• _DATASET RECORDS_:

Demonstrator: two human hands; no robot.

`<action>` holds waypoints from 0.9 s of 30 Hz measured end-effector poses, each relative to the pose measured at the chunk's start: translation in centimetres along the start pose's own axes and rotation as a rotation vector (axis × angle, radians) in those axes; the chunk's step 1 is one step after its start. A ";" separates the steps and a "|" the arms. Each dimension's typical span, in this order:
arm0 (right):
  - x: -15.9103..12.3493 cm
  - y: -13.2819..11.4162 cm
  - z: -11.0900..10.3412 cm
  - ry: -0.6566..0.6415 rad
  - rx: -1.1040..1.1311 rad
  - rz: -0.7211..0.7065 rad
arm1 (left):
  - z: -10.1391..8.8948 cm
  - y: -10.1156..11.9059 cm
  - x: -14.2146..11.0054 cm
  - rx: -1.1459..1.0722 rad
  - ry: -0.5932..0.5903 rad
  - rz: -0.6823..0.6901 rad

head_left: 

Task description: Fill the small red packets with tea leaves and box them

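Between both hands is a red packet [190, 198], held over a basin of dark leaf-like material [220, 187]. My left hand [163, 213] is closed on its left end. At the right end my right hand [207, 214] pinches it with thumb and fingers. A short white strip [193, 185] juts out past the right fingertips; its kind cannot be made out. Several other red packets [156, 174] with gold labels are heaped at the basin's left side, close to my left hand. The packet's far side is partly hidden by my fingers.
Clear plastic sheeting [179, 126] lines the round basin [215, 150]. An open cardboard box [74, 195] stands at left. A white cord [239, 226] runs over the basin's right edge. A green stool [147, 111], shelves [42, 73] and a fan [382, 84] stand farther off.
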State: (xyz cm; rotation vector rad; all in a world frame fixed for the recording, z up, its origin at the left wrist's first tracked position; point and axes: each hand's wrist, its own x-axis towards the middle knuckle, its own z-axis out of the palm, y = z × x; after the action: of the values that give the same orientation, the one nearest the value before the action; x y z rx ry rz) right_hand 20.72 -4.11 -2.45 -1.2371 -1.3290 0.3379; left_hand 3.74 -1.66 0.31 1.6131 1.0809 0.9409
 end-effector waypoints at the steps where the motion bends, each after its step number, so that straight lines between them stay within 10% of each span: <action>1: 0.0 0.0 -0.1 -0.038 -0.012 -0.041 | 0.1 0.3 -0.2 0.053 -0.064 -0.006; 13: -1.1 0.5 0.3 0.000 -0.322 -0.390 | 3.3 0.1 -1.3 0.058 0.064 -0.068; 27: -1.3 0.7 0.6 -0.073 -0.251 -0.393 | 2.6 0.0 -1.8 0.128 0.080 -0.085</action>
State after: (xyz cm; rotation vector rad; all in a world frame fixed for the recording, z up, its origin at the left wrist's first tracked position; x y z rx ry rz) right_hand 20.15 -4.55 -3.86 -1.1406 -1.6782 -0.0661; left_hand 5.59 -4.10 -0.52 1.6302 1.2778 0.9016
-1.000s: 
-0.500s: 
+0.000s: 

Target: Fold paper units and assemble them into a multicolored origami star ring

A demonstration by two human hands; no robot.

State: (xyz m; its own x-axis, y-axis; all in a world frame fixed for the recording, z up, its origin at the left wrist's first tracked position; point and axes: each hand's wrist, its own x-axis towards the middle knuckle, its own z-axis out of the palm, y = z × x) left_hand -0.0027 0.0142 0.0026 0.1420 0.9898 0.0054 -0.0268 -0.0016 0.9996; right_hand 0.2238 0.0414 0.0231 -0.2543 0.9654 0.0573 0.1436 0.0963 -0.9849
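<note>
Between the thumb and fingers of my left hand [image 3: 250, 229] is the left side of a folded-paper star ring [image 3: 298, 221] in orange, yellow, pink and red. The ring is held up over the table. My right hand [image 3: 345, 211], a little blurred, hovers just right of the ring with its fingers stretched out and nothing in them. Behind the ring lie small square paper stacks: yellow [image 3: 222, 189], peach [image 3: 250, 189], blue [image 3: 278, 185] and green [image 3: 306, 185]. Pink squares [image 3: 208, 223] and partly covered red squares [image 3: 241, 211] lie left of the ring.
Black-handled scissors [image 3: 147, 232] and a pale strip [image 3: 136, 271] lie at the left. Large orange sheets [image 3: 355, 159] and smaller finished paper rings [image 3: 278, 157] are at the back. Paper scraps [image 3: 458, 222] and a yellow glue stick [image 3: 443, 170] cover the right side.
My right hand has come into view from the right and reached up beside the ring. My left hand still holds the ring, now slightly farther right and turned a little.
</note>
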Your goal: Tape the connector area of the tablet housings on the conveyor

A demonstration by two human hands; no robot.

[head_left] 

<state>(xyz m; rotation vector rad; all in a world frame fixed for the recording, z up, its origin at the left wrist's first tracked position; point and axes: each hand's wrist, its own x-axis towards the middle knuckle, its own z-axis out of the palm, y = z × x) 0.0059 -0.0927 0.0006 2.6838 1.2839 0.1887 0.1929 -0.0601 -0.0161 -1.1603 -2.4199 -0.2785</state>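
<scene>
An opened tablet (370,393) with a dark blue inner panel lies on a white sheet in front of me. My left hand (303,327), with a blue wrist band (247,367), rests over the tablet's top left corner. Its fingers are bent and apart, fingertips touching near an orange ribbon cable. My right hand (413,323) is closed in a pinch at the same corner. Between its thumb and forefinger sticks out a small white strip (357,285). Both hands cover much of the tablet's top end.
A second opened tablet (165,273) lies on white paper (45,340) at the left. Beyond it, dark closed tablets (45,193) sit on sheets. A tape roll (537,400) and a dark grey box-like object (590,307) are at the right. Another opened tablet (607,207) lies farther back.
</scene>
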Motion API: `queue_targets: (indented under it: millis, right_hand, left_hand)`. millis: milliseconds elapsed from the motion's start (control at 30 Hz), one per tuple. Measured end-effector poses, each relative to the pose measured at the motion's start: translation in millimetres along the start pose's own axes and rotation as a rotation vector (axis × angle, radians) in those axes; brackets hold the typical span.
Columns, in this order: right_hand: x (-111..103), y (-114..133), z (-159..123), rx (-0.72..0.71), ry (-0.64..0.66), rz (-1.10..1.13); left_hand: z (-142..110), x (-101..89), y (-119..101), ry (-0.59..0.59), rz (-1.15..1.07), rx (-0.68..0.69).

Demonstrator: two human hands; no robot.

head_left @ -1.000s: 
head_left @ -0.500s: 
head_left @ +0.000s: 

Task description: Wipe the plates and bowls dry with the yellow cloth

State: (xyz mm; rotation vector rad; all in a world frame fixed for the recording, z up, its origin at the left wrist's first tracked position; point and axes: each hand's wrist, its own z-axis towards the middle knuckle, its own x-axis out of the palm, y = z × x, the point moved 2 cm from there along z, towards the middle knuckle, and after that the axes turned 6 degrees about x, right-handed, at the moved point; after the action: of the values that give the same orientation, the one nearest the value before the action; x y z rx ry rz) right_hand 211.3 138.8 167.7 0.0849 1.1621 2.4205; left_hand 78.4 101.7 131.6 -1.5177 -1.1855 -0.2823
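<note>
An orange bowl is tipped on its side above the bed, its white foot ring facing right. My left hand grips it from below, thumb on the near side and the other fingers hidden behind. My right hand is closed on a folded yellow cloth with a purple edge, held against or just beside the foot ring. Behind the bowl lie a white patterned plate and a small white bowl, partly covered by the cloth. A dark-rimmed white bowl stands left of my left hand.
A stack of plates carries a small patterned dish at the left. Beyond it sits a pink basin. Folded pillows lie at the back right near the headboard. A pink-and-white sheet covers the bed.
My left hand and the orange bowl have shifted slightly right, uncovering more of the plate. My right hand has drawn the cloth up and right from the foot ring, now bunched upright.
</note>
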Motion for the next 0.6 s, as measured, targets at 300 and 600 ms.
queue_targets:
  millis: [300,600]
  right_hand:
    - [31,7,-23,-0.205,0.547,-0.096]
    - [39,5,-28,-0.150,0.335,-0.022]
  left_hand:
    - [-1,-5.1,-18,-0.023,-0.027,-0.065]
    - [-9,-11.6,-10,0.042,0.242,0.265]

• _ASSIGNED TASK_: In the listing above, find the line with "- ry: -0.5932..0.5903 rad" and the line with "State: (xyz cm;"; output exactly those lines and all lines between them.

• _RESULT OF THE TASK_:
  - ry: -0.5932..0.5903 rad
  - rz: -0.6823..0.6901 rad

head_left: 

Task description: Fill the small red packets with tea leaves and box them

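Between both hands is a red packet [190, 198], held over a basin of dark leaf-like material [220, 187]. My left hand [163, 213] is closed on its left end. At the right end my right hand [207, 214] pinches it with thumb and fingers. A short white strip [193, 185] juts out past the right fingertips; its kind cannot be made out. Several other red packets [156, 174] with gold labels are heaped at the basin's left side, close to my left hand. The packet's far side is partly hidden by my fingers.
Clear plastic sheeting [179, 126] lines the round basin [215, 150]. An open cardboard box [74, 195] stands at left. A white cord [239, 226] runs over the basin's right edge. A green stool [147, 111], shelves [42, 73] and a fan [382, 84] stand farther off.
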State: (xyz cm; rotation vector rad; all in a world frame fixed for the recording, z up, its origin at the left wrist's first tracked position; point and axes: each hand's wrist, its own x-axis towards the middle knuckle, its own z-axis out of the palm, y = z × x; after the action: of the values that give the same orientation, the one nearest the value before the action; x y z rx ry rz) right_hand 20.72 -4.11 -2.45 -1.2371 -1.3290 0.3379; left_hand 3.74 -1.66 0.31 1.6131 1.0809 0.9409

There is nothing more to this answer.